== EXERCISE REQUIREMENTS ==
Every line below that has "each" in it should be copied.

....

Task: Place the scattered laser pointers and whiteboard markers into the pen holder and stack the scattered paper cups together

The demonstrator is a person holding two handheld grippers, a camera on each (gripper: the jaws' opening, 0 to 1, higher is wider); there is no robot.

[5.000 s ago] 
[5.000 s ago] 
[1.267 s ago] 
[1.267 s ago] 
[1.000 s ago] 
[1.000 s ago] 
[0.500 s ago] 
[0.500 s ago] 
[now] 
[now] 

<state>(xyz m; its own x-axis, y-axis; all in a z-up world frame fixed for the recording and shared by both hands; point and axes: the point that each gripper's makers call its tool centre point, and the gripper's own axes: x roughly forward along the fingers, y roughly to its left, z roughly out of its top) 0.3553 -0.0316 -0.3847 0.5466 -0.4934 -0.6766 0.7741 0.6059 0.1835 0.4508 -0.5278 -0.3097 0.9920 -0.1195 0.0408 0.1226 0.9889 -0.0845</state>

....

== RESULT FOR THIS EXERCISE ==
The demonstrator is a person holding two handheld grippers, a camera on each (gripper: the jaws' opening, 0 to 1, higher is wider); there is no robot.
<state>(xyz m; its own x-axis, y-axis; all in a z-up world frame fixed for the recording and shared by both hands; point and axes: the point that each gripper's makers call its tool centre point, and the gripper's own axes: x roughly forward along the fingers, y roughly to its left, z roughly out of its top) 0.3553 -0.0316 -0.3847 0.5466 -0.4934 -0.6766 0.7741 0.6059 0.1835 0.4508 -0.5278 -0.3097 0.9920 -0.1195 0.0408 0.1226 0.9889 -0.0845</state>

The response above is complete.